* _INSTRUCTIONS FOR THE TASK_
Every line in the records below between the one holding "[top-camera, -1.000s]" and the one holding "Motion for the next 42", inclusive, is to be set down exactly; all other lines are to be left out.

* _INFORMATION SUPPLIED_
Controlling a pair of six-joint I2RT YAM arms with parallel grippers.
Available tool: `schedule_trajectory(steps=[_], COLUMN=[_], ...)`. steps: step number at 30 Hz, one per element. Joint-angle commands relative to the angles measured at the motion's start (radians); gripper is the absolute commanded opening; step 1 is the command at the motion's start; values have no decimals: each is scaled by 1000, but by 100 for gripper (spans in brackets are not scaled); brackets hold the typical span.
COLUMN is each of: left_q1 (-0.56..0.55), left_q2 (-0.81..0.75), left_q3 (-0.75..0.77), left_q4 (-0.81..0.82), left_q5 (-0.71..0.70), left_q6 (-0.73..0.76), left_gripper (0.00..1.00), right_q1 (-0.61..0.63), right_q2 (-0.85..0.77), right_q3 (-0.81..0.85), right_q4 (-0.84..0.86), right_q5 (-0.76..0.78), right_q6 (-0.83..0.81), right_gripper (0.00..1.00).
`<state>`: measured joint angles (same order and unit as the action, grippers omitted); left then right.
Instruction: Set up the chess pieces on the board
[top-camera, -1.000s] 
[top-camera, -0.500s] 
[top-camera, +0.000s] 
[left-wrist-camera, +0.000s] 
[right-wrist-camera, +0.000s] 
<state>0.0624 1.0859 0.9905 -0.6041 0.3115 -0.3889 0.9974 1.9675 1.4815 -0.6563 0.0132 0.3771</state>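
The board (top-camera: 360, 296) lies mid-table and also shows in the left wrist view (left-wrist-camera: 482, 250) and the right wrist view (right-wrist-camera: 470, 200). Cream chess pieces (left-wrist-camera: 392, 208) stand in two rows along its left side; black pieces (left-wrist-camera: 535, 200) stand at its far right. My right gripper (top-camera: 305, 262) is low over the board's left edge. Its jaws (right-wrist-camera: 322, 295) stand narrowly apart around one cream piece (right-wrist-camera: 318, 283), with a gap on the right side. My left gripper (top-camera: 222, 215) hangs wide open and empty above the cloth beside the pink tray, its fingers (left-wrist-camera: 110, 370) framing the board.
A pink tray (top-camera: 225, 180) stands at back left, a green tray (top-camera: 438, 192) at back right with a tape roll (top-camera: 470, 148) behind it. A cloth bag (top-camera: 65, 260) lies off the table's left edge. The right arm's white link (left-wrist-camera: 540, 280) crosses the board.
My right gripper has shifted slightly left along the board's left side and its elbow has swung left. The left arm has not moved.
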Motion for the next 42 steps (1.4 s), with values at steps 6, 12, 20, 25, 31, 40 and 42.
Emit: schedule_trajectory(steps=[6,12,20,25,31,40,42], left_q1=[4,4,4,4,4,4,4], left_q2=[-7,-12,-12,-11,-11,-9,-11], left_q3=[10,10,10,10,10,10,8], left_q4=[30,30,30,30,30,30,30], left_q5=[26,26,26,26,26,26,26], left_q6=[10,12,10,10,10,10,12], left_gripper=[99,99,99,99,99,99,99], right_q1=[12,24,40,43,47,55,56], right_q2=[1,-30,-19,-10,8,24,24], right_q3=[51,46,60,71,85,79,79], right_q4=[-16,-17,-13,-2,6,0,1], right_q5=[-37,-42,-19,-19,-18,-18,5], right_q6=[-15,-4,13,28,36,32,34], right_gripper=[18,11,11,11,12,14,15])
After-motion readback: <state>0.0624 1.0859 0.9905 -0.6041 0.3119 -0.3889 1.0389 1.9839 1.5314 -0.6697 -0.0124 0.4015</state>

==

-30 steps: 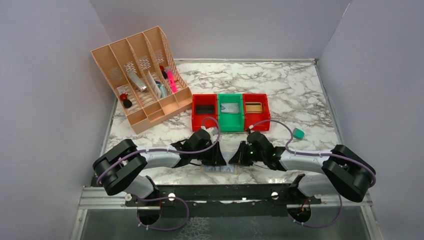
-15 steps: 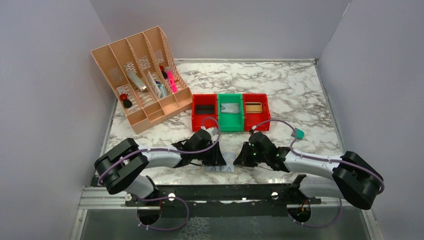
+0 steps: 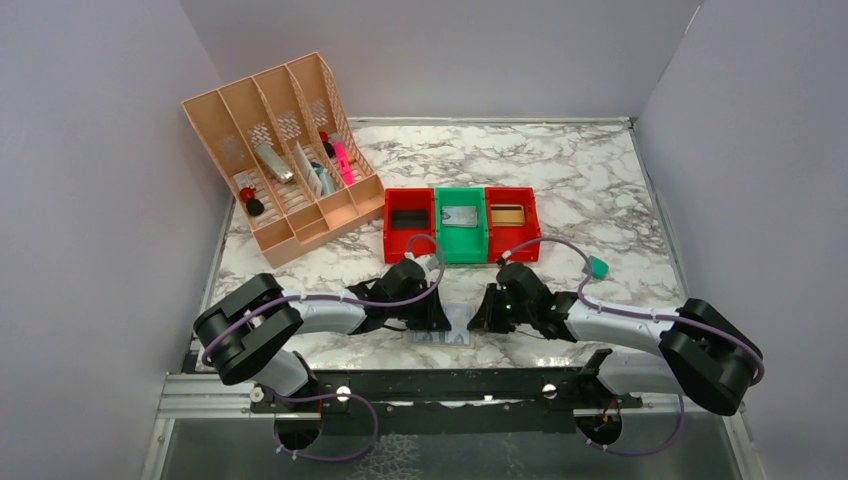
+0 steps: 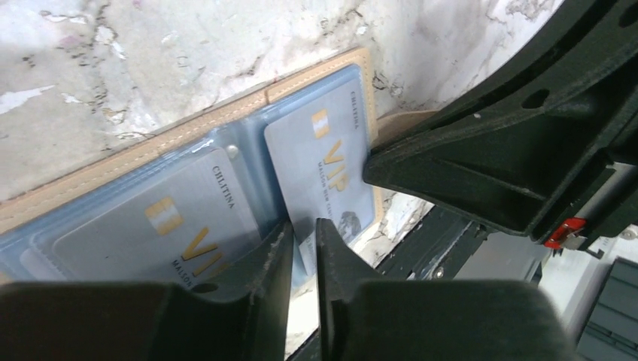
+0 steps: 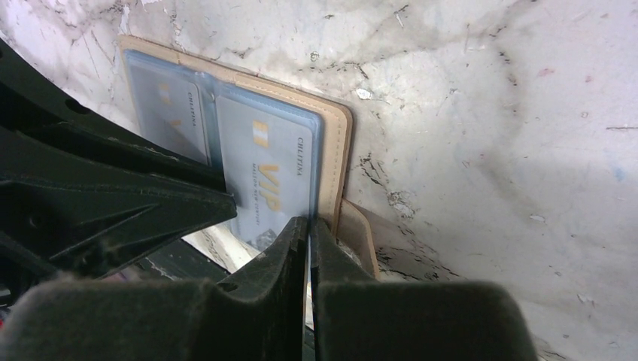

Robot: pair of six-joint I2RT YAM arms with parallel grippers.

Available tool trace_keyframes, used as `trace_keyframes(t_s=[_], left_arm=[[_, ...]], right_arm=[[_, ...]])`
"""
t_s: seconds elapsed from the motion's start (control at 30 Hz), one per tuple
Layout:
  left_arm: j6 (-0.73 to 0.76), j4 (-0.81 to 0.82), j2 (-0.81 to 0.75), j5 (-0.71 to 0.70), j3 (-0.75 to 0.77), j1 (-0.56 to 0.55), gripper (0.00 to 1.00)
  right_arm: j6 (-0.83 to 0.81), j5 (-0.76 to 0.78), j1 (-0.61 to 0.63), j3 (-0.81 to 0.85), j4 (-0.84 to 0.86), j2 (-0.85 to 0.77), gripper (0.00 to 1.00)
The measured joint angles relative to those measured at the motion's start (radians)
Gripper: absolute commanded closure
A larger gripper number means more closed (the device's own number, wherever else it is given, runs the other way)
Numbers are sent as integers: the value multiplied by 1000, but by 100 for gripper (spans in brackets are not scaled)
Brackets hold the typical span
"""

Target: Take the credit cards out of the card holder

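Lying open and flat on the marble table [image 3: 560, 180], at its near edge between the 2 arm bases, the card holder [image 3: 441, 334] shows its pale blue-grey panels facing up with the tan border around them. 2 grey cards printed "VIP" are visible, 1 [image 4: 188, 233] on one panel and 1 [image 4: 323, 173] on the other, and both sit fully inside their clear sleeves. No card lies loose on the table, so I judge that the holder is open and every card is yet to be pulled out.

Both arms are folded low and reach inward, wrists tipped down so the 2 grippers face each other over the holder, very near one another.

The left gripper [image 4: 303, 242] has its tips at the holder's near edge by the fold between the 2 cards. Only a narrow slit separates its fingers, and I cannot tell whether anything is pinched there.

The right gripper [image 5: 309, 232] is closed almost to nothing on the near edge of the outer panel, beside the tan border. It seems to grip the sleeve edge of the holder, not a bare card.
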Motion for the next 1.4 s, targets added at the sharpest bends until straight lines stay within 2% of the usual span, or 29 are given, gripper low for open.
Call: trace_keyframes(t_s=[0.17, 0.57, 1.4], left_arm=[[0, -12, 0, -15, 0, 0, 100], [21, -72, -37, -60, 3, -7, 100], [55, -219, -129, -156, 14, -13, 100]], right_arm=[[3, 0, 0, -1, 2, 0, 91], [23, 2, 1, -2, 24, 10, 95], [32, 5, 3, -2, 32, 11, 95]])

* _ANSWER TO THIS TASK_
[top-camera, -1.000s] 
[top-camera, -0.500s] 
[top-camera, +0.000s] 
[left-wrist-camera, +0.000s] 
[right-wrist-camera, +0.000s] 
<state>0.0624 1.0859 0.9905 -0.6041 0.3115 -0.3889 0.9974 1.9675 1.4815 -0.6563 0.0132 0.3771</state>
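The board (top-camera: 360, 296) lies mid-table and also shows in the left wrist view (left-wrist-camera: 482, 250) and the right wrist view (right-wrist-camera: 470, 200). Cream chess pieces (left-wrist-camera: 392, 208) stand in two rows along its left side; black pieces (left-wrist-camera: 535, 200) stand at its far right. My right gripper (top-camera: 305, 262) is low over the board's left edge. Its jaws (right-wrist-camera: 322, 295) stand narrowly apart around one cream piece (right-wrist-camera: 318, 283), with a gap on the right side. My left gripper (top-camera: 222, 215) hangs wide open and empty above the cloth beside the pink tray, its fingers (left-wrist-camera: 110, 370) framing the board.
A pink tray (top-camera: 225, 180) stands at back left, a green tray (top-camera: 438, 192) at back right with a tape roll (top-camera: 470, 148) behind it. A cloth bag (top-camera: 65, 260) lies off the table's left edge. The right arm's white link (left-wrist-camera: 540, 280) crosses the board.
My right gripper has shifted slightly left along the board's left side and its elbow has swung left. The left arm has not moved.
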Motion for the next 42 steps (1.4 s), with values at steps 6, 12, 20, 25, 31, 40 and 42.

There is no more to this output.